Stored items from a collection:
•••
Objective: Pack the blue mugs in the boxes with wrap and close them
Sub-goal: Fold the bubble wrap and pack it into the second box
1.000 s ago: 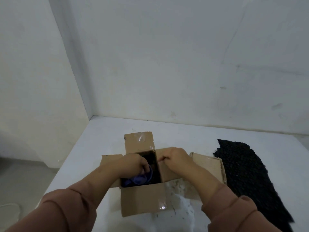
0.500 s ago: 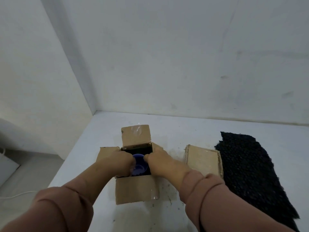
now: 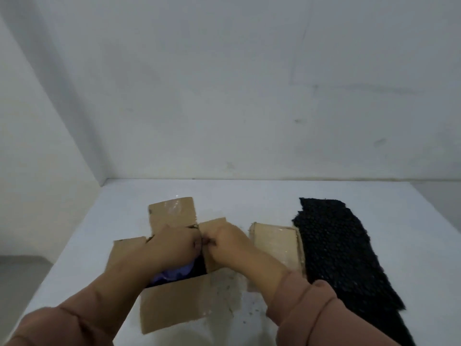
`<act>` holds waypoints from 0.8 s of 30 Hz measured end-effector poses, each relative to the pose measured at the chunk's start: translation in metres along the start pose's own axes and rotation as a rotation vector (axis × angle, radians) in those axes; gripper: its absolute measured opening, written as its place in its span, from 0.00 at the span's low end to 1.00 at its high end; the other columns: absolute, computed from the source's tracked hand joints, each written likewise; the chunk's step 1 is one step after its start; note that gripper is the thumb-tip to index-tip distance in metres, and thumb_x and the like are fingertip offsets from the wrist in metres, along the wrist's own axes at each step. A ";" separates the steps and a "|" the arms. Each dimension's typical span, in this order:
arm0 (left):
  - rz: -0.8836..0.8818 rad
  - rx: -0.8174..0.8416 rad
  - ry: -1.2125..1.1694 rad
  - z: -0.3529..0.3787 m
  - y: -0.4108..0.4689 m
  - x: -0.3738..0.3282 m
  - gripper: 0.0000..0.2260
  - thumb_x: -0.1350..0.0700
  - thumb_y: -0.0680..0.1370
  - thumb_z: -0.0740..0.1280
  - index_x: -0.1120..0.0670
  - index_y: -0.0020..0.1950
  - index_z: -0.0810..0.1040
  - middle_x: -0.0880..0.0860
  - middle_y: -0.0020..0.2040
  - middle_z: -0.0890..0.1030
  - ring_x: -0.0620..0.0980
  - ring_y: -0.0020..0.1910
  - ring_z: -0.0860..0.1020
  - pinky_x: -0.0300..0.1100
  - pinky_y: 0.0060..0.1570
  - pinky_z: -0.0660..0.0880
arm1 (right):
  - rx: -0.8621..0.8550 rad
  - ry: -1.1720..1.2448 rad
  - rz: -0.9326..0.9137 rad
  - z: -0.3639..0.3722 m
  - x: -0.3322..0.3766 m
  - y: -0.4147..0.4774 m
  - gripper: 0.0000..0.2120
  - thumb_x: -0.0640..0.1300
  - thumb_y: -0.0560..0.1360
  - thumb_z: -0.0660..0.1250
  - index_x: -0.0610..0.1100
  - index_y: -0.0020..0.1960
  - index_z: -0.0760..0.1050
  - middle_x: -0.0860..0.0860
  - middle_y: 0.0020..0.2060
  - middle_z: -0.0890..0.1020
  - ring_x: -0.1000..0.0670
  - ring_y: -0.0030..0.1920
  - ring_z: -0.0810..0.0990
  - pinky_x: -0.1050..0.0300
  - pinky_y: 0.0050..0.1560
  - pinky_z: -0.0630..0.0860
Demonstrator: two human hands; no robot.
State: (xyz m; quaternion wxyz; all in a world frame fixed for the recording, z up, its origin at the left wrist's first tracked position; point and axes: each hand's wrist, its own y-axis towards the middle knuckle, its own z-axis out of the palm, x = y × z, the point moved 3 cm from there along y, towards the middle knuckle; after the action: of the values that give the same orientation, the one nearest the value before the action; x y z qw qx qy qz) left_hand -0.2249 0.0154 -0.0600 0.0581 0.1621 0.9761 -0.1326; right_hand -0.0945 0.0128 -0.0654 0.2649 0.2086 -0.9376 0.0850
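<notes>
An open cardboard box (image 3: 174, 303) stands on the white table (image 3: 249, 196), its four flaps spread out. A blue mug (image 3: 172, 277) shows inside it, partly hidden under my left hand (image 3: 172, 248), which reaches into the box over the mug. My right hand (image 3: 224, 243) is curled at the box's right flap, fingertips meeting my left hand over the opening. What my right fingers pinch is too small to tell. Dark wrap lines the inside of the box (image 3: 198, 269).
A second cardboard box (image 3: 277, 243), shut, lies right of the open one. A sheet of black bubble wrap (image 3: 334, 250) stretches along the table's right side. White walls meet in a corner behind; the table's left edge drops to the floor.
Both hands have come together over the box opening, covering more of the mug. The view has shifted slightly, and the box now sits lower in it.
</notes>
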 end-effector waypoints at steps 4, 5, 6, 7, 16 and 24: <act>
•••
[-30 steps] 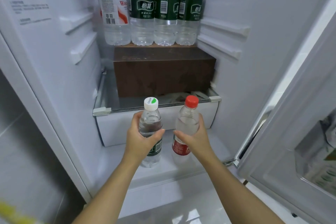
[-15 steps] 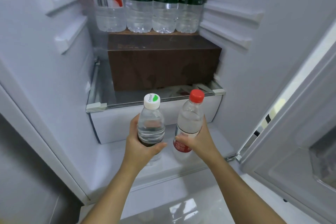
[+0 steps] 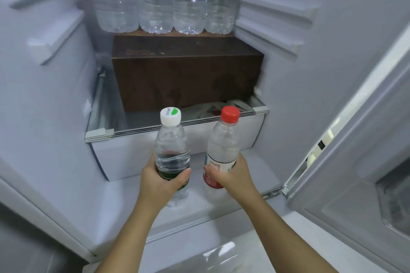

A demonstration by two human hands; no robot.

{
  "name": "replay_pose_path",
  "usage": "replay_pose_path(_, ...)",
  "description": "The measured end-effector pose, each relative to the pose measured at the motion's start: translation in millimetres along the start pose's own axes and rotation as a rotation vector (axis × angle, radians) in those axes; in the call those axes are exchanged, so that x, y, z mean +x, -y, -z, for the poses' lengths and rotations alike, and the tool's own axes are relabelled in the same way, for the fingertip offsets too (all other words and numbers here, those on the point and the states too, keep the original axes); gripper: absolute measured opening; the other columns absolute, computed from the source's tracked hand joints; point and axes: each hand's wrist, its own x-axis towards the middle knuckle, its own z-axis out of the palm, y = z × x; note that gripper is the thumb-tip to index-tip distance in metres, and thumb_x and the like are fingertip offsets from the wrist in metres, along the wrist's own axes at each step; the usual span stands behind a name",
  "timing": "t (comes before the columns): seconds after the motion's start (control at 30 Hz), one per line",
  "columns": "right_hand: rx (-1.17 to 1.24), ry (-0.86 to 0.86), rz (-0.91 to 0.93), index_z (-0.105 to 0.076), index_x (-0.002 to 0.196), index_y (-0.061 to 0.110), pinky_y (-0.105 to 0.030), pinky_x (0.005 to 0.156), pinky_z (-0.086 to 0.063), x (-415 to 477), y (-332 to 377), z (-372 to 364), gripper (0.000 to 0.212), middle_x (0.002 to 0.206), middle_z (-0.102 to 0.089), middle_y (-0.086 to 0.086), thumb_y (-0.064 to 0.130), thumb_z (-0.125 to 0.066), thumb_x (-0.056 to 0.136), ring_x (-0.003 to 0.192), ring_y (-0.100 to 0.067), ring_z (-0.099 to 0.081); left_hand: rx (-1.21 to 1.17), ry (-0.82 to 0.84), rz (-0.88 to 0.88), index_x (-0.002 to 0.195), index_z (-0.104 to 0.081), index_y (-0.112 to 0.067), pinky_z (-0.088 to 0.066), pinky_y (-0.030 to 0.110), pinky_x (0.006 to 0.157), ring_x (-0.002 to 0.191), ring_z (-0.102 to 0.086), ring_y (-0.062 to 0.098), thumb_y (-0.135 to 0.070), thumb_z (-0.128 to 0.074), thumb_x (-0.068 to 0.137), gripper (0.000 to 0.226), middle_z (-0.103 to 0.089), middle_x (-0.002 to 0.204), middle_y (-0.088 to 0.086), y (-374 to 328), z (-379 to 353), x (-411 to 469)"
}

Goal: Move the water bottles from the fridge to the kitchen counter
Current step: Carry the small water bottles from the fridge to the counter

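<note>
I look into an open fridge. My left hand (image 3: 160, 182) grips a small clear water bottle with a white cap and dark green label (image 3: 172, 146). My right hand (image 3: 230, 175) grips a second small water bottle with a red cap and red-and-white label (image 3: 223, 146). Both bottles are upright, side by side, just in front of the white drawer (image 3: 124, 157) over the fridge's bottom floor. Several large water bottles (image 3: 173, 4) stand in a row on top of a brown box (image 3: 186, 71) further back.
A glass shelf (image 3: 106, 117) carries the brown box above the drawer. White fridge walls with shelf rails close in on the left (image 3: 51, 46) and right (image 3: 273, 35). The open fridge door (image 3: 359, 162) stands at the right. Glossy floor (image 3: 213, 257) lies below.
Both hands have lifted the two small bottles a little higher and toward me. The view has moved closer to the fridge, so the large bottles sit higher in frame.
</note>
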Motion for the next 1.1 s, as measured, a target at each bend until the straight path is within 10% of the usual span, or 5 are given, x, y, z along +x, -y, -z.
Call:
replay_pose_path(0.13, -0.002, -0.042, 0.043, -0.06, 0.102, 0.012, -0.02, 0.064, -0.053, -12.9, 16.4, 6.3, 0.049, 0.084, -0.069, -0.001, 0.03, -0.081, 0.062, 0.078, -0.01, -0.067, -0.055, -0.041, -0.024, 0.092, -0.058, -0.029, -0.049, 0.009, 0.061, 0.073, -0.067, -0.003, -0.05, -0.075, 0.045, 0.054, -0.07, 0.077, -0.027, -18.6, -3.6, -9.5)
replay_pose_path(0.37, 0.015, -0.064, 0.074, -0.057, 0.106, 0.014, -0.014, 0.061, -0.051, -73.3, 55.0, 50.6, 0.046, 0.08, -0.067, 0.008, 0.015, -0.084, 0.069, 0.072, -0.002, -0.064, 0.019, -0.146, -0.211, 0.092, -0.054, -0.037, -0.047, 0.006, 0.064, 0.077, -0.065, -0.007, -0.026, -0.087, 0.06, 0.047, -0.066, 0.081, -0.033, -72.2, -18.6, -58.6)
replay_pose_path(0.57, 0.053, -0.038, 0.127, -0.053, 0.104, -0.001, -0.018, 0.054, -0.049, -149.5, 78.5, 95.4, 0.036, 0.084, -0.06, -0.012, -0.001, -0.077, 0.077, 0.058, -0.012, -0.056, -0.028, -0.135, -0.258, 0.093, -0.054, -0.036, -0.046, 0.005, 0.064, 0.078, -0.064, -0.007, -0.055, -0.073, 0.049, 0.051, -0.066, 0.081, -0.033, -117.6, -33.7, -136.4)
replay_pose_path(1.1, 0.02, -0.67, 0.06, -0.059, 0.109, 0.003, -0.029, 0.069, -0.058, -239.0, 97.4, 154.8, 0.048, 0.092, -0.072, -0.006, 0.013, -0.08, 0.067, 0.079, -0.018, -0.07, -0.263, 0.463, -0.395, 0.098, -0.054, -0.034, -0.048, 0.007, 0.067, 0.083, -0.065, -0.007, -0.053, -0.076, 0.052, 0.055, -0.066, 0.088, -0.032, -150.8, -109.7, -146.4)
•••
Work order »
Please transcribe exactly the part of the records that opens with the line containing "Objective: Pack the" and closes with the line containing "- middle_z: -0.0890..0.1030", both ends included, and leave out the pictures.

Response area »
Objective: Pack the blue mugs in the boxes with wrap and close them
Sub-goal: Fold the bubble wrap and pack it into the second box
1.000 s ago: 
0.500 s ago: 
now: 
`<act>` holds waypoints from 0.8 s of 30 Hz measured end-effector poses, each relative to the pose measured at the chunk's start: translation in metres along the start pose's own axes and rotation as a rotation vector (axis × angle, radians) in those axes; gripper: its absolute measured opening, written as its place in its span, from 0.00 at the span's low end to 1.00 at its high end; the other columns: absolute, computed from the source's tracked hand joints, each written likewise; the chunk's step 1 is one step after its start; note that gripper is the thumb-tip to index-tip distance in metres, and thumb_x and the like are fingertip offsets from the wrist in metres, along the wrist's own axes at each step. A ";" separates the steps and a "|" the arms. Each dimension's typical span, in this order:
arm0 (left):
  - rz: -0.8836..0.8818 rad
  - rx: -0.8174..0.8416 rad
  - ry: -1.2125..1.1694 rad
  - z: -0.3529..0.3787 m
  - y: -0.4108..0.4689 m
  - x: -0.3738..0.3282 m
  - gripper: 0.0000..0.2260
  - thumb_x: -0.1350..0.0700
  - thumb_y: -0.0680..0.1370
  - thumb_z: -0.0740..0.1280
  - index_x: -0.1120..0.0670
  - index_y: -0.0020..0.1950
  - index_z: -0.0810..0.1040
  - middle_x: -0.0880..0.0860
  - middle_y: -0.0020..0.2040
  - middle_z: -0.0890..0.1030

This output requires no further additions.